- Work instruction
Please write out all of the data below exactly, without including the pictures.

- Collected material
-*-
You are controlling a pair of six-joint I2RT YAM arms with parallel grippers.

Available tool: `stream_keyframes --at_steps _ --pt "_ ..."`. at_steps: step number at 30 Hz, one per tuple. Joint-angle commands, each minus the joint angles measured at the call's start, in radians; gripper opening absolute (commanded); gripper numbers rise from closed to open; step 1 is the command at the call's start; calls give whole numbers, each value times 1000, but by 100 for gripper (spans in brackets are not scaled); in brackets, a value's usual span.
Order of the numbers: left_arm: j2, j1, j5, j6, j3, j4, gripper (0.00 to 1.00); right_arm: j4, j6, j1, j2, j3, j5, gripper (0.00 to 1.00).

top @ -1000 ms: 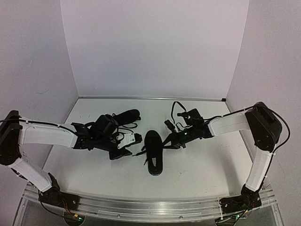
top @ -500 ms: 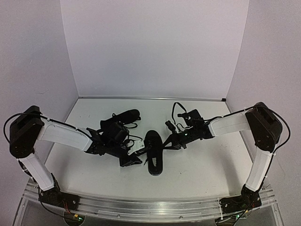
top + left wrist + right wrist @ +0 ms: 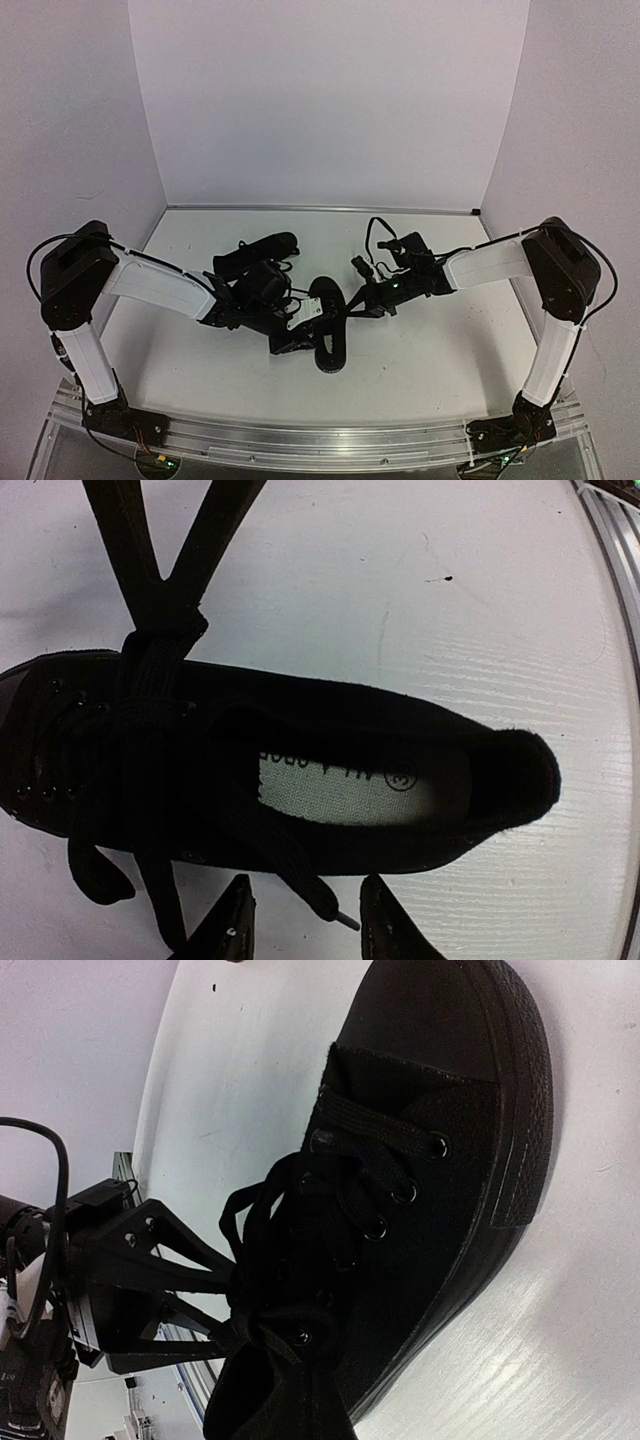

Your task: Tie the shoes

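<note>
lace-gathering on the near shoe [image 3: 332, 350], mid-table [image 3: 440, 350], the far shoe [image 3: 256, 250] at its ten o'clock, two shoes in all: of two grippers, the left gripper [image 3: 306, 905], fingers half apart at nine o'clock, straddles a lace end [image 3: 322, 900] it likely must pinch next, the right gripper [image 3: 355, 302], at two o'clock, closed tight by the lacing.

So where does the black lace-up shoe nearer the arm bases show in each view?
Top external: the black lace-up shoe sits just below centre.
Left wrist: across the middle, heel at right.
Right wrist: centre to right, toe at top.
Shared landmark: the white tabletop beneath it.
</note>
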Motion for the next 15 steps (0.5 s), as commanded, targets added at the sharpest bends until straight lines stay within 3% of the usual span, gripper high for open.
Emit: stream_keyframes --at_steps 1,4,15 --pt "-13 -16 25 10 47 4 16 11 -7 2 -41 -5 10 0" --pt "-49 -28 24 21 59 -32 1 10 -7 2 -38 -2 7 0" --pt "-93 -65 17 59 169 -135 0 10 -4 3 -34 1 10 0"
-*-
- Exercise answer
You are controlling a pair of six-joint I2RT YAM arms with parallel grippers.

Available tool: `stream_keyframes --at_steps _ --pt "_ ..."`. at_steps: step number at 30 Hz, one per tuple. Joint-angle commands, each minus the joint angles measured at the call's start, in radians; gripper opening absolute (commanded); gripper numbers rise from closed to open; step 1 is the command at the call's start; calls give whole numbers, each value times 1000, but by 100 for gripper (spans in brackets are not scaled); in brackets, a value's usual span.
Order of the numbers: left_arm: j2, j1, j5, j6, j3, j4, gripper (0.00 to 1.00); right_arm: j4, j6, j1, j2, j3, j5, gripper (0.00 to 1.00).

top @ -1000 ms: 
top @ -500 ms: 
top + left wrist + right wrist @ +0 ms: 

Your task: Tie the shoes

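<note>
lace-gathering on the near shoe [image 3: 332, 350], mid-table [image 3: 440, 350], the far shoe [image 3: 256, 250] at its ten o'clock, two shoes in all: of two grippers, the left gripper [image 3: 306, 905], fingers half apart at nine o'clock, straddles a lace end [image 3: 322, 900] it likely must pinch next, the right gripper [image 3: 355, 302], at two o'clock, closed tight by the lacing.

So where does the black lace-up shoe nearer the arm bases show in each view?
Top external: the black lace-up shoe sits just below centre.
Left wrist: across the middle, heel at right.
Right wrist: centre to right, toe at top.
Shared landmark: the white tabletop beneath it.
</note>
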Motion for the next 15 steps (0.5 s), as commanded, targets added at the sharpest bends until straight lines stay within 3% of the usual span, gripper high for open.
Emit: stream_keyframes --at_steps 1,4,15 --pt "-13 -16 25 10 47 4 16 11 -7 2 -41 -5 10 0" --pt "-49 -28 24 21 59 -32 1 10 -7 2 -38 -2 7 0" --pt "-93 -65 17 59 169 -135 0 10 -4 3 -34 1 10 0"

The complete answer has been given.